Which lines hold the string "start"? Copy each of them from the material below.

---------------

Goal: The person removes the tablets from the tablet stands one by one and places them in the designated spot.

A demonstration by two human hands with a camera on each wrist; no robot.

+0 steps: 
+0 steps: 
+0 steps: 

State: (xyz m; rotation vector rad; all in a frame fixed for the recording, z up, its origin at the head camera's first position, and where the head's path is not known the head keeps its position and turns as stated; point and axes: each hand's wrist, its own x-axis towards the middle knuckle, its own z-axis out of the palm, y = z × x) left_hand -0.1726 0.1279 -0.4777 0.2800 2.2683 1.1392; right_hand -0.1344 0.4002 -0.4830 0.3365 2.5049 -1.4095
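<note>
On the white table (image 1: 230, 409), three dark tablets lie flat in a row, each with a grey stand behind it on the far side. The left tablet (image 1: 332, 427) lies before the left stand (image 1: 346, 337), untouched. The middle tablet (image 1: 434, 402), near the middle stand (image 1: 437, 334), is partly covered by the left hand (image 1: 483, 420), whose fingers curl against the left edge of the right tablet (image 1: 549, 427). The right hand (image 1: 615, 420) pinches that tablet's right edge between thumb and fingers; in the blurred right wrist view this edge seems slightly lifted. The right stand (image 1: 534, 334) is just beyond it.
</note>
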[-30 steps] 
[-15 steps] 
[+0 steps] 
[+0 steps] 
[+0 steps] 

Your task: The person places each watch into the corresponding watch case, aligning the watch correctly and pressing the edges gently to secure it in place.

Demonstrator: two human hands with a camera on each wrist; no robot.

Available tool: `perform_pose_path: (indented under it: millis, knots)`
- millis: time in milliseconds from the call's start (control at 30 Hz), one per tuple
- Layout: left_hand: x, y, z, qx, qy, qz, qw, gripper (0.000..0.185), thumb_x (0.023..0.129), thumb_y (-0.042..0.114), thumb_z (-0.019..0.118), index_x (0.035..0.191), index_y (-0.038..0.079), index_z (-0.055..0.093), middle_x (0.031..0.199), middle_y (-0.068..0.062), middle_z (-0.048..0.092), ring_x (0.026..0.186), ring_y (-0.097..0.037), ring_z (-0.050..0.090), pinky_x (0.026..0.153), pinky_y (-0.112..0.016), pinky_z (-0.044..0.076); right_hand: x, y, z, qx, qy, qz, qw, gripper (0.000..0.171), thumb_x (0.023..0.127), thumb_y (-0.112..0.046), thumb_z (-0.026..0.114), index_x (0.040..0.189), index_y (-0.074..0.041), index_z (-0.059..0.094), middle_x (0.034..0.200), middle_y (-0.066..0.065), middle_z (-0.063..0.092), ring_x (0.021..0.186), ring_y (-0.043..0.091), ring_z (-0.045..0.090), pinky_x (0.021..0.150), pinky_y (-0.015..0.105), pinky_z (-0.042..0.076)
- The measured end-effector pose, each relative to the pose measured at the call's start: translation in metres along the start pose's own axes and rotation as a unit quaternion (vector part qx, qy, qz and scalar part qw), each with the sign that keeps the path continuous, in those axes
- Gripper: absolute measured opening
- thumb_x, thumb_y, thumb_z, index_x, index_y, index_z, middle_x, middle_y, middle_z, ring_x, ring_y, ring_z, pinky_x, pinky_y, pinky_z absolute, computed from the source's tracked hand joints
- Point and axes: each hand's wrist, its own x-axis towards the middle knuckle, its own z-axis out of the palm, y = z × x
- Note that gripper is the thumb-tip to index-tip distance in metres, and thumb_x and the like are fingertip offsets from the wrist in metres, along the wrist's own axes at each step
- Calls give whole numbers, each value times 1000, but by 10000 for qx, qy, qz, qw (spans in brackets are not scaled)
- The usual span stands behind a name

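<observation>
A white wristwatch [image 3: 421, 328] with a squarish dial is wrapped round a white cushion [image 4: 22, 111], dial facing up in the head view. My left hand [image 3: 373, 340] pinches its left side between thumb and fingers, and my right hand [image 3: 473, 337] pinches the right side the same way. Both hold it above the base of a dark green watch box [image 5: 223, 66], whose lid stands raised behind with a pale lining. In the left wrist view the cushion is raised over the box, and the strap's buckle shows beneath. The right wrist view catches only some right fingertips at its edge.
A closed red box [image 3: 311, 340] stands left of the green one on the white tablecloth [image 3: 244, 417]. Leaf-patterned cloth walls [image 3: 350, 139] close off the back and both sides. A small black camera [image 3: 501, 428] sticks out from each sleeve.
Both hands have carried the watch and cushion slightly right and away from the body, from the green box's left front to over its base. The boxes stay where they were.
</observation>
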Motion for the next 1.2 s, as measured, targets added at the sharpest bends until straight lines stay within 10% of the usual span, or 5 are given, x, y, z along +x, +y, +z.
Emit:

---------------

• RESPONSE FOR THIS EXERCISE:
- millis: time in milliseconds from the call's start (control at 30 Hz), one per tuple
- The measured end-effector pose, each relative to the pose measured at the call's start: translation in metres along the start pose's own axes and rotation as a unit quaternion (vector part qx, qy, qz and scalar part qw), each with the sign that keeps the path continuous, in those axes

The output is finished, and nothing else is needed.